Кунаки, глава третья

Лев Якубов
           - Ты представляешь, братан, мы – философы, это навечно, это звучит гордо, это обязывает, - мечтательно восклицал Игорь Томский, лёжа на кровати в комнате, снятой на время сессии. Обыкновенно друзья селились в частном секторе у одиноких старух, считая это обстоятельство залогом уюта, успеха в учёбе и в личной жизни.
         
           - К чему же оно так уж обязывает? – спросил Климов, охотно отбросив на стол учебник, трактующий суть марксизма-ленинизма. Поздно вечером перед сном хотелось расслабиться, как некий мираж представить своё будущее.
   
          - Не знаю как ты, а я смотрю на мир уже другими глазами. Помнишь чьи-то стихи:  «Во всём мне хочется дойти до самой сути…»
          Климов увлечённо перехватил эту поэтическую подачу:
               
                Во всём мне хочется дойти
                До самой сути
                В работе, в поисках пути,
                В сердечной смуте
                До сущности протекших дней
                До их причины
                До оснований, до корней,
                До сердцевины.
                Всё время схватывая нить
                Судеб событий
                Жить, чувствовать, любить,
                Свершать открытья…
         
          - Дальше не помню.
          - Ну ты, змей, даёшь!

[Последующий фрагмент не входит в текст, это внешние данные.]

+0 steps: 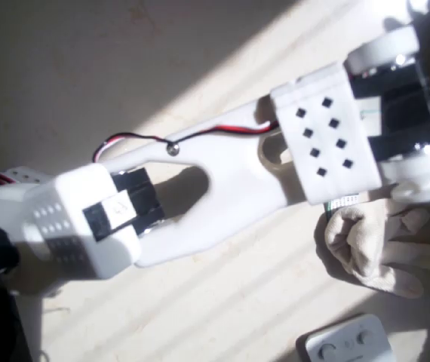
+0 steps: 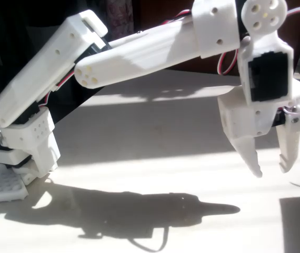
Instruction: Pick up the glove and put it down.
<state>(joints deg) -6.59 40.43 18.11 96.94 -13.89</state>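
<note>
The off-white glove point(image 1: 381, 245) lies on the table at the right of the overhead view, stubby fingers pointing right, just below the arm's wrist block point(image 1: 328, 139) in the picture. In the fixed view my gripper point(image 2: 271, 168) hangs above the table at the right, fingertips pointing down. It is open with a narrow gap and nothing between the fingers point(image 2: 255, 163). From overhead the wrist housing hides the fingertips.
A grey device with round buttons point(image 1: 347, 343) lies at the bottom edge, below the glove. A sliver of a green-and-white card point(image 1: 345, 201) peeks out under the wrist. The white arm spans the table from its base point(image 2: 13, 153) at the left. Strong sun casts hard shadows.
</note>
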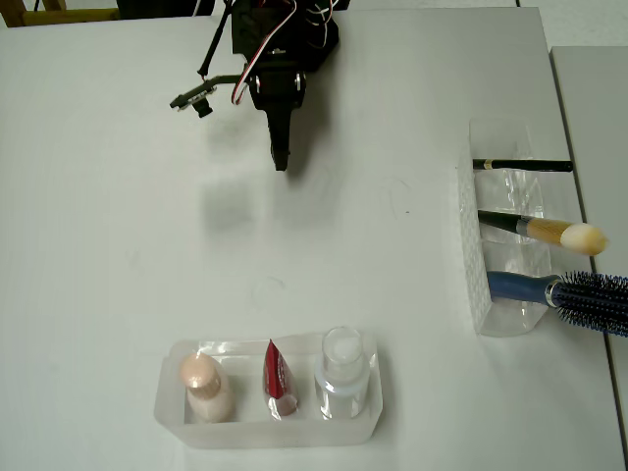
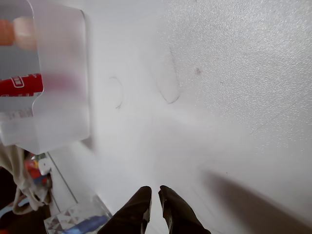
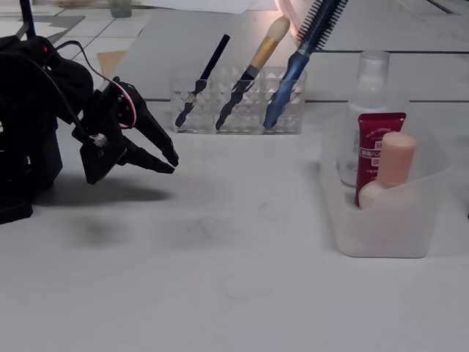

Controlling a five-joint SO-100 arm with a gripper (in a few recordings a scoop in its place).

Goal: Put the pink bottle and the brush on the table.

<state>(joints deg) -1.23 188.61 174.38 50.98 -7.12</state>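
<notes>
Tray (image 1: 177,412) holding three containers — one pink bottle (image 1: 204,385).

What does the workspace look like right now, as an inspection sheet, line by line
Surface: white table, faint scuff marks.
Job's things: pink bottle upright in the frosted tray; brush in the clear holder, middle slot.
Clutter: red tube, clear bottle in the tray; pencil, hairbrush in the holder.
Gripper: gripper slightly open, empty, above bare table.
Cables: red and white wires on the arm.
Surroundings: a second table adjoining.
</notes>
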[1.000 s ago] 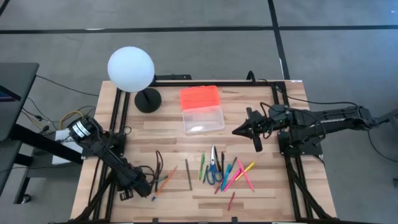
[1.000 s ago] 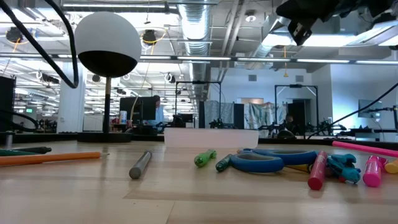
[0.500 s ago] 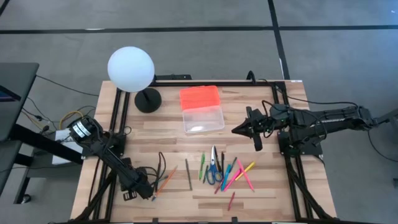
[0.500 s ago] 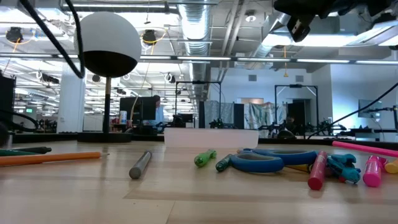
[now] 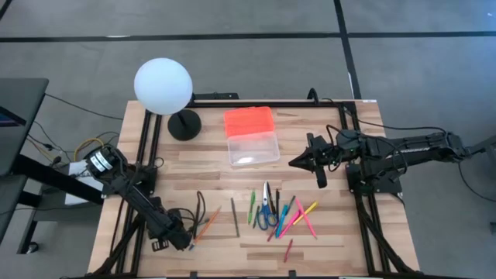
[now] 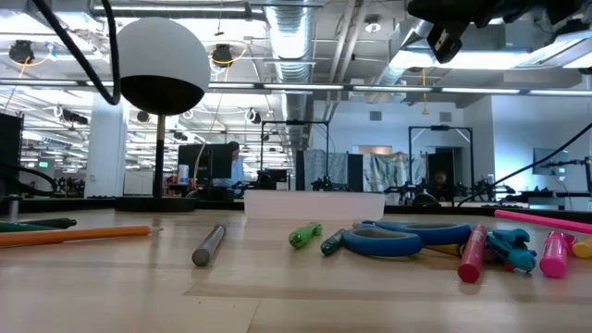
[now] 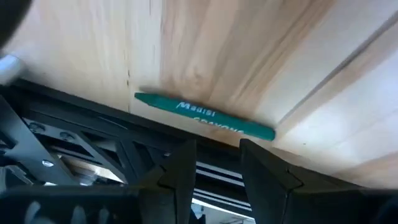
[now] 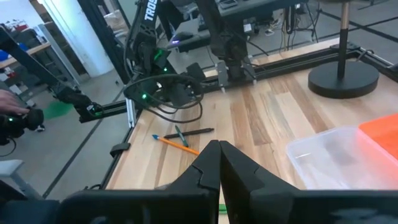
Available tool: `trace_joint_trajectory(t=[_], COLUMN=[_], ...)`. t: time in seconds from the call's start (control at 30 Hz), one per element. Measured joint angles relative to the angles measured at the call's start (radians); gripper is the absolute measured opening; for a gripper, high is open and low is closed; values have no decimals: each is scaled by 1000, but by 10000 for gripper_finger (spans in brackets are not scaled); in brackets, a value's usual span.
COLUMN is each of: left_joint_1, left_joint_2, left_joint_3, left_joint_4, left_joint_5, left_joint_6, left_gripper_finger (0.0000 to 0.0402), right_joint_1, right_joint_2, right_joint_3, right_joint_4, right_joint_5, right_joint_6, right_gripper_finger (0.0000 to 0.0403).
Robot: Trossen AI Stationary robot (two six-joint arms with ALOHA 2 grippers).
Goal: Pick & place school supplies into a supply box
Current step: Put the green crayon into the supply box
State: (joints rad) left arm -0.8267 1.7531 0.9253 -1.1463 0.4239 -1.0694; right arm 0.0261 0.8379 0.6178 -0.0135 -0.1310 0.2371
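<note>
Left gripper point(image 5: 184, 241) is low at the near left edge of the wooden table point(image 5: 325, 244), its two dark fingers apart with nothing between them. A green crayon point(image 7: 205, 116) with white letters lies flat on the wood just past the fingertips. An orange pencil point(image 5: 208, 224) and a grey pen point(image 5: 234, 216) lie close by.

Right gripper point(image 5: 294, 163) hangs in the air over the right side, fingers pressed together, holding nothing.

Blue-handled scissors point(image 5: 266, 211) lie among thin green, pink, yellow and blue pens in a loose pile at the front middle.

The clear plastic supply box point(image 5: 253, 146) sits behind them, looking empty. Its ribbed orange lid point(image 5: 249, 121) lies touching its far side. A round white lamp point(image 5: 163, 86) stands on a black base at the back left.
</note>
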Motion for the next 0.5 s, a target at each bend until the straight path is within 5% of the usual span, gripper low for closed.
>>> trace_joint_trajectory(t=[0.5], left_joint_1=[-15], left_joint_2=[-3], left_joint_3=[-90], left_joint_4=[204], left_joint_5=[30], left_joint_6=[-48], left_gripper_finger=[118], right_joint_1=[0], right_joint_2=[0], right_joint_3=[0], right_joint_4=[-1], right_joint_5=[0], right_joint_6=[18], right_gripper_finger=[0])
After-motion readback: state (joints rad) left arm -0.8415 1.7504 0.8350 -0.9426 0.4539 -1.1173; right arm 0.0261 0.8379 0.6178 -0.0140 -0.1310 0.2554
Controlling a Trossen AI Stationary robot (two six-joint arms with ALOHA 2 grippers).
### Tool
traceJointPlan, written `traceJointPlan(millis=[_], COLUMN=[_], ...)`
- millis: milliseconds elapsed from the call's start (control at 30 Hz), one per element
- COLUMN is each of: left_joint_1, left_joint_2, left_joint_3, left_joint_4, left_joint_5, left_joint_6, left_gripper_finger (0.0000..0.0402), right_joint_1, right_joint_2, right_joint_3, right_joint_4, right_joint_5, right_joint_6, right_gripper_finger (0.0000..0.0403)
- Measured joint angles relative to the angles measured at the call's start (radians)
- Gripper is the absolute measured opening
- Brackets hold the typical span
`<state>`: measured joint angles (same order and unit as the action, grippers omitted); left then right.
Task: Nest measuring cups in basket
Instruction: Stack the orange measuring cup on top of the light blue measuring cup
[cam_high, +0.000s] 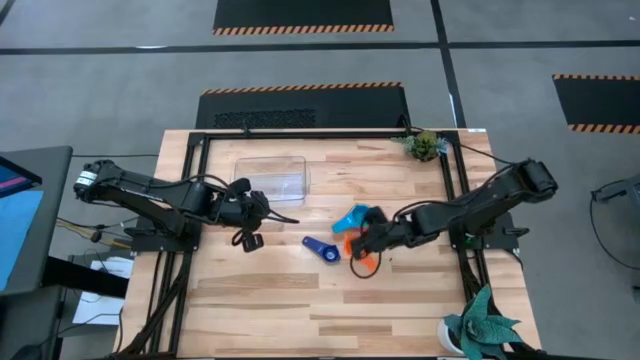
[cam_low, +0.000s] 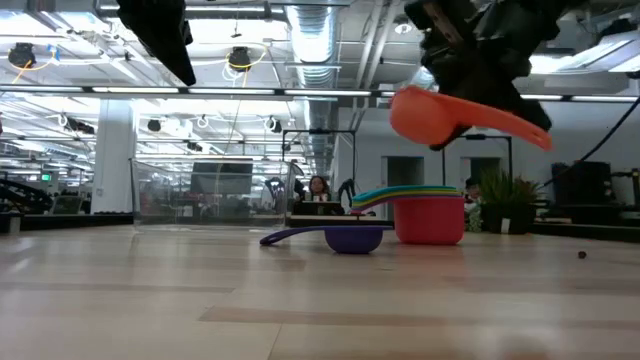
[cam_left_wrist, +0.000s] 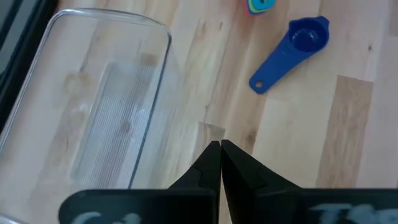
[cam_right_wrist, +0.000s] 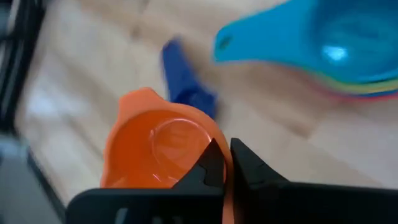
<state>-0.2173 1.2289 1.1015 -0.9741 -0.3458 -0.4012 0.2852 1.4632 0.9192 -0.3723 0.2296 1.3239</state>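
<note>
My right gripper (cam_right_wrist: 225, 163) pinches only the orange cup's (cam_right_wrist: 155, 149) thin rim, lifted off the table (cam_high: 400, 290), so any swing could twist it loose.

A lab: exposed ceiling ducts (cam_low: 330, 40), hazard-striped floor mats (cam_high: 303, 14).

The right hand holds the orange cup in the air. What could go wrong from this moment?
1. The right hand pinches the orange cup only at its thin handle, and the cup hangs tilted above the table, so it may slip or swing.
2. The blue cup and the stack lie just beside it; a drop could knock them.
3. The basket is far across the table, close to the waiting left hand, so crowding is possible there.
</note>
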Motion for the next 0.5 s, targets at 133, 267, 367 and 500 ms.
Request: traceJointPlan(millis=[133, 267, 367, 500], left_joint_1=[0.000, 0.000, 0.000, 0.000], left_joint_2=[0.000, 0.000, 0.000, 0.000], left_joint_3=[0.000, 0.000, 0.000, 0.000], left_joint_4=[-0.002, -0.003, -0.003, -0.004], left_joint_5=[-0.006, -0.027, -0.067, -0.126], left_joint_6=[-0.038, -0.085, -0.118, -0.148], left_gripper_finger=[0.0000, 0.0000, 0.0000, 0.0000], right_joint_1=[0.000, 0.000, 0.000, -0.003], right_joint_2=[-0.046, -0.058, -0.050, -0.035], right_joint_3=[0.000, 0.000, 0.000, -0.001], right_joint_4=[-0.061, -0.125, -0.174, -0.221], right_joint_5=[0.127, 0.185, 0.225, 0.271], right_joint_6=[0.193, 0.392, 0.557, 0.716], right_gripper_finger=[0.0011, 0.0011, 0.0010, 0.0010])
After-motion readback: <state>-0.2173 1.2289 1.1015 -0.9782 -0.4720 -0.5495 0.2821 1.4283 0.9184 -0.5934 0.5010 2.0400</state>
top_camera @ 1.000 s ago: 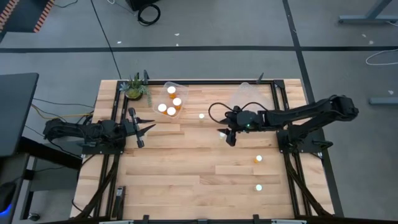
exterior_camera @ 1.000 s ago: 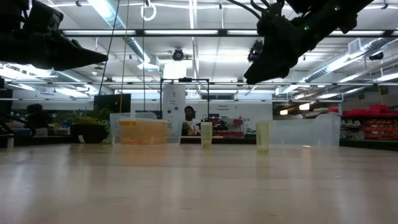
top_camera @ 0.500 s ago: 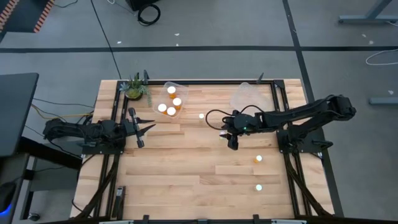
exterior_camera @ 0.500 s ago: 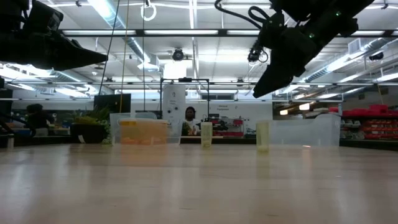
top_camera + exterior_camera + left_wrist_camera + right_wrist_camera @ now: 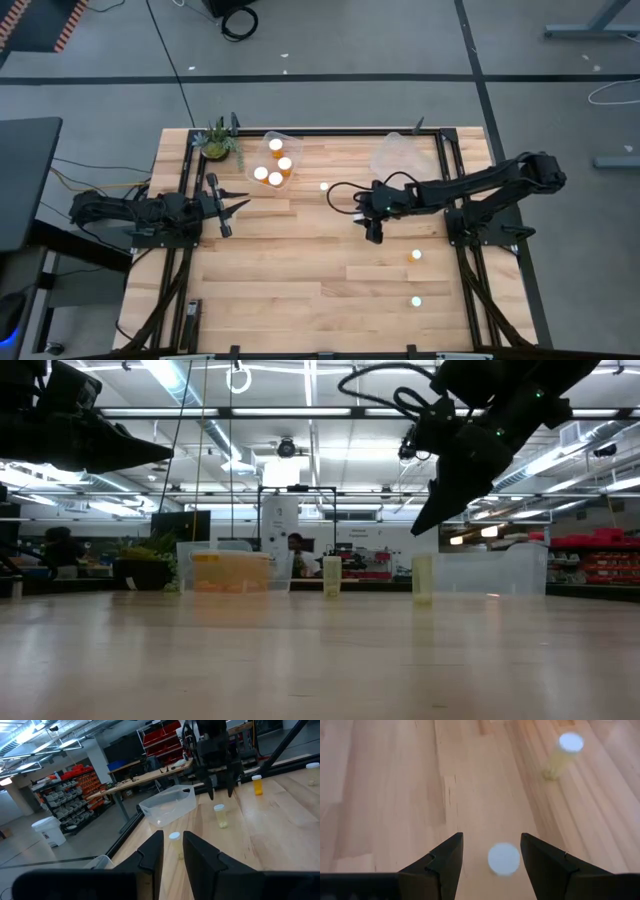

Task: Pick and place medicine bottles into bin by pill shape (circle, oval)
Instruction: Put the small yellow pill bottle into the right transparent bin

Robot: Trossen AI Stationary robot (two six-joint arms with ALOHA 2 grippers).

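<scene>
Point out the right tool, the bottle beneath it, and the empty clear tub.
right tool (image 5: pixel 491 852), right wrist view, between fingertips
bottle (image 5: pixel 503 858), right wrist view, white cap
empty clear tub (image 5: pixel 400 155), high view, floor
</scene>
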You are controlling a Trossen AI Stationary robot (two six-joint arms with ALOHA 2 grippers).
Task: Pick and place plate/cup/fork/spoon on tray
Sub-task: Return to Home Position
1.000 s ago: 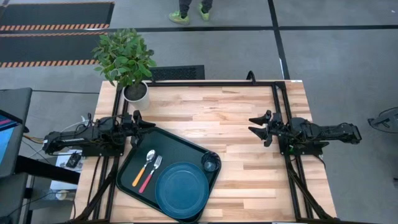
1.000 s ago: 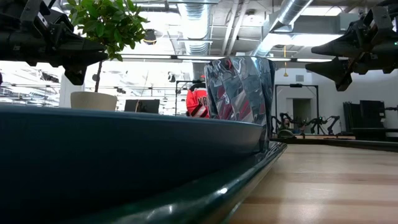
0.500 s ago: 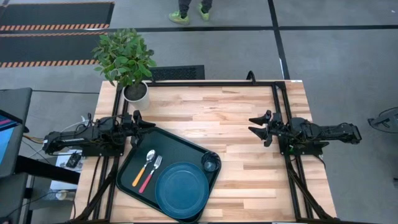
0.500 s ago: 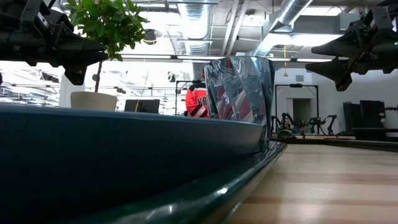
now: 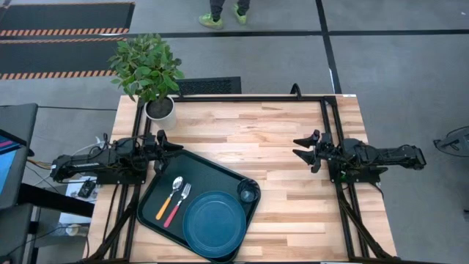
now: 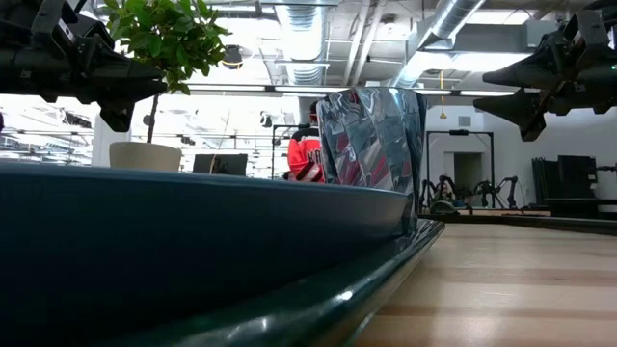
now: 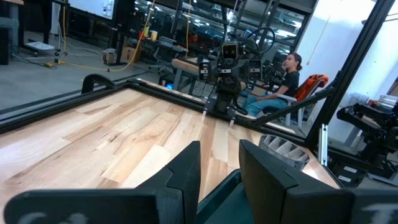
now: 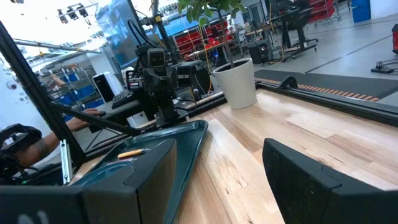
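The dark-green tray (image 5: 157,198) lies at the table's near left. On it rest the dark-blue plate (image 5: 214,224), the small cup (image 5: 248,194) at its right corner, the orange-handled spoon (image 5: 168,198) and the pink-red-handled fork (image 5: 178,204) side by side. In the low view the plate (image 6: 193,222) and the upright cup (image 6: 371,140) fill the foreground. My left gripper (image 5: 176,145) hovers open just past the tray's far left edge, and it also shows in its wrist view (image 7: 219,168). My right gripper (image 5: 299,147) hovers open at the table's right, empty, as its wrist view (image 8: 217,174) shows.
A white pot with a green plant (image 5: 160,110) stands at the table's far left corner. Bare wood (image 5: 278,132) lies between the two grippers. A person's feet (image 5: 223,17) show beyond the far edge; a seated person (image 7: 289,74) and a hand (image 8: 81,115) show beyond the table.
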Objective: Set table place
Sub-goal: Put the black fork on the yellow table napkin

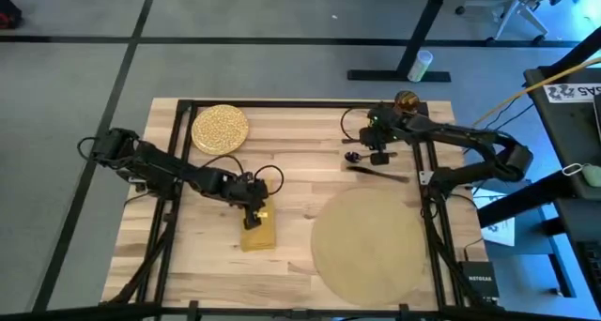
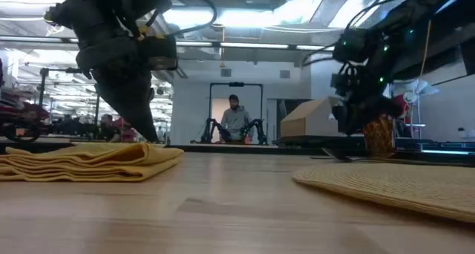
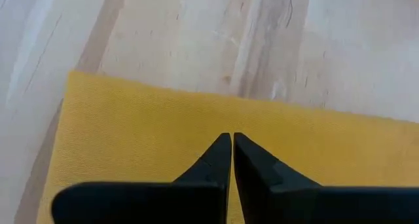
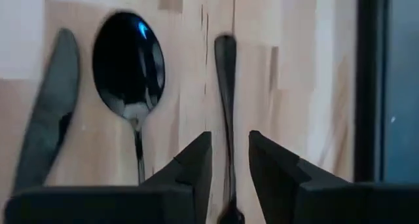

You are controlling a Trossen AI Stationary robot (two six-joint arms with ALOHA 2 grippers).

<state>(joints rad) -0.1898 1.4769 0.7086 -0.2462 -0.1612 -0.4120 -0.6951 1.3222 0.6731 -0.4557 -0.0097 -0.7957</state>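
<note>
A folded mustard-yellow napkin (image 1: pixel 259 233) (image 2: pixel 89 162) lies flat on the table (image 1: pixel 291 199), left of centre. My left gripper (image 1: pixel 252 214) (image 3: pixel 232 137) points down at its far end, shut on it. At the far right a dark knife (image 4: pixel 46 112), a spoon (image 4: pixel 127 67) and a third dark handle (image 4: pixel 226 86) lie side by side on the wood. My right gripper (image 1: pixel 378 155) (image 4: pixel 229 135) hovers over them, open, one finger on each side of that third handle; the piece's head is hidden under the gripper. My left gripper pinches the napkin's top (image 3: pixel 226 119) near its far edge, only between its fingertips, coming from above and pointing down. One layer or several, I cannot tell. The napkin stays flat on the table.
The round tan placemat (image 1: pixel 371 244) lies near right. A yellow-speckled plate (image 1: pixel 220 129) sits far left, and an amber glass (image 1: pixel 406 100) (image 2: pixel 380 135) at the far right corner. Black rails (image 1: pixel 174 199) run along both sides. A person (image 2: pixel 234 120) sits far behind the table.
</note>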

Просто взял и вытащил у меня из души самое заветное.
          - Это не я, это – Пастернак…
   
         Пьянящее воодушевление возникало порой неожиданно по самому вздорному поводу и не раз обоим давало пищу для размышлений, выводило на тропу единомыслия.
          - Что у меня было в прошлом такого, о чём бы не вспоминал с сожалением? Почти ничего… Четверть века тычемся носом, как слепые коты туда-сюда, а вот этого проникновения до самой сути, я за собой пока не замечал. Но теперь этого не будет. Теперь только борьба и абсолютное, полное удовлетворение жизнью.
         
          - Ты сейчас имел в виду амурный аспект… Знаю: Женькины груди не дают тебе покоя ни днём, ни ночью. Но тут, увы, братан, безнадёга!.. – сочувственно ухмылялся, ёрничал Климов.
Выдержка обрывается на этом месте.